Honda Yohji, Kubo Masami, Takaki Shintaro, Mori Nami, Ishikawa Masaki, Kakizawa Hideaki, Tsuji Keiji, Furukawa Yoshinari

出版信息

Hiroshima J Med Sci. 2017 Mar;66(1):17-20.

Abstract

An 84-year-old woman was hospitalized due to consciousness disorder as hyperammonemia. She had no etiology of liver disease. Twelve months before the current admission, she had been diagnosed with dementia based on her low level of daily perception and physical activity. Abdominal computed tomography revealed a large portosystemic shunt between the medial branch of the portal vein and middle hepatic vein. After the improvement of her consciousness disturbance by medical treatment, percutaneous shunt embolization was electively performed. The patient showed a remarkable clinical improvement.
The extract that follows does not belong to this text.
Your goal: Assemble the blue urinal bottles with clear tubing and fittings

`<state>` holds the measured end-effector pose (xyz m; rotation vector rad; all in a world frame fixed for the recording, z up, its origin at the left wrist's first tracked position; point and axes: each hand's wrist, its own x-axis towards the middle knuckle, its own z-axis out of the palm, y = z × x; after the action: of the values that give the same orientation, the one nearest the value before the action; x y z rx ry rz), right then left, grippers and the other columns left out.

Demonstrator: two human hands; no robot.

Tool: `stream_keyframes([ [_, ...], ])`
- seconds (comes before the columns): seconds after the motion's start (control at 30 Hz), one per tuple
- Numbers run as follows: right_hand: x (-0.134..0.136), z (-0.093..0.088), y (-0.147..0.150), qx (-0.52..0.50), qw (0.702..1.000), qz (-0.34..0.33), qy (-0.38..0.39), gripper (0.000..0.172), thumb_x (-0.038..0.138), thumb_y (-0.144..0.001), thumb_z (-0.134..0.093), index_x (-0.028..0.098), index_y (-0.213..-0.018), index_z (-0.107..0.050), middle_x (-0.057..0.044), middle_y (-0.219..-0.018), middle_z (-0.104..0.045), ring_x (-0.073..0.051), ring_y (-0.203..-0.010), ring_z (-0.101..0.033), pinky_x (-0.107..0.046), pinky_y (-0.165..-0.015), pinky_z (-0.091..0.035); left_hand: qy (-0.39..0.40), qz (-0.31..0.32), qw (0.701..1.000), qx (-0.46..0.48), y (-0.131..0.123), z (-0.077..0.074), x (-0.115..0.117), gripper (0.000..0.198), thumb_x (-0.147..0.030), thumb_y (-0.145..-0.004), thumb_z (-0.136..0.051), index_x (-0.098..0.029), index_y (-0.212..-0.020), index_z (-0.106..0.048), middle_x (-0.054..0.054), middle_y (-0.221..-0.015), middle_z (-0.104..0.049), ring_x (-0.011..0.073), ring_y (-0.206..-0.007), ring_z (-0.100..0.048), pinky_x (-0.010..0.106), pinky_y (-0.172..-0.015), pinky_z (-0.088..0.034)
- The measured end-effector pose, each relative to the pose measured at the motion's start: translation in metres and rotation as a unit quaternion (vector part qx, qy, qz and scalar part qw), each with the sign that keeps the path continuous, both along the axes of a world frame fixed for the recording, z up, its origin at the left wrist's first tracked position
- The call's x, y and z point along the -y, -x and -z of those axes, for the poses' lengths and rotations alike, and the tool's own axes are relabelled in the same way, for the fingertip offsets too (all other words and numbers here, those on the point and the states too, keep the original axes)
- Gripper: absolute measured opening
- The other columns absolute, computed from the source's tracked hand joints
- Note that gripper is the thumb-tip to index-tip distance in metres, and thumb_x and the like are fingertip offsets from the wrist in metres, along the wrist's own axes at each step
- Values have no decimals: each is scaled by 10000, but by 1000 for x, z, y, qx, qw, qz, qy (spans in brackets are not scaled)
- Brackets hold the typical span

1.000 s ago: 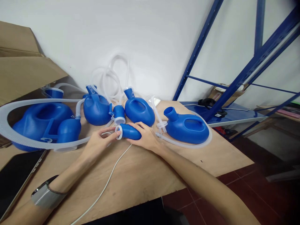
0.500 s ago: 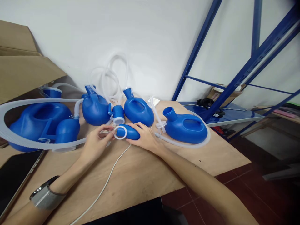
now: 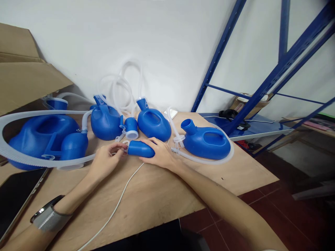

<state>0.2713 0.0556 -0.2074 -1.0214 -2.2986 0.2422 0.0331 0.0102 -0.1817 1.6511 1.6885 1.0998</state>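
Note:
My right hand (image 3: 160,153) lies on the wooden table (image 3: 162,195) and grips a small blue plastic funnel piece (image 3: 140,149) from its right side. My left hand (image 3: 104,161) pinches the white ring at that piece's left end, together with a clear tube that runs off to the left. Several blue plastic bottles with handles stand just behind, the nearest ones at centre (image 3: 153,123) and at right (image 3: 206,142). A wide ribbed clear hose (image 3: 15,155) loops round a large blue bottle (image 3: 42,134) on the left.
A white cable (image 3: 115,205) runs from under my hands to the near table edge. A dark laptop or tablet (image 3: 15,195) lies at the near left, a cardboard box (image 3: 23,80) at the far left. Blue metal shelving (image 3: 261,94) stands right of the table.
The blue piece has turned a little in my hands, so its white ring now faces my left fingers and is mostly covered by them. Both hands stay in place.

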Motion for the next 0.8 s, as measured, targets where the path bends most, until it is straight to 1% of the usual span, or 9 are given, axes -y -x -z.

Consciousness disturbance caused by hyper-ammonemia might be underlying in dementia patients. Increase of hepatopetal portal blood flow might have contributed to the improvement of her consciousness disturbance. Embolization of the portosystemic shunt might be more effective for patients without liver disease as in the present case.

摘要

一名84岁女性因高氨血症导致意识障碍入院。她没有肝脏疾病的病因。在本次入院前12个月,根据其日常感知和身体活动水平较低,她被诊断为痴呆。腹部计算机断层扫描显示门静脉内侧分支与肝中静脉之间存在一个大的门体分流。经药物治疗意识障碍改善后,择期进行了经皮分流栓塞术。患者临床症状明显改善。高氨血症引起的意识障碍可能是痴呆患者的潜在病因。向肝门静脉血流增加可能有助于改善她的意识障碍。门体分流栓塞术对像本例这样没有肝脏疾病的患者可能更有效。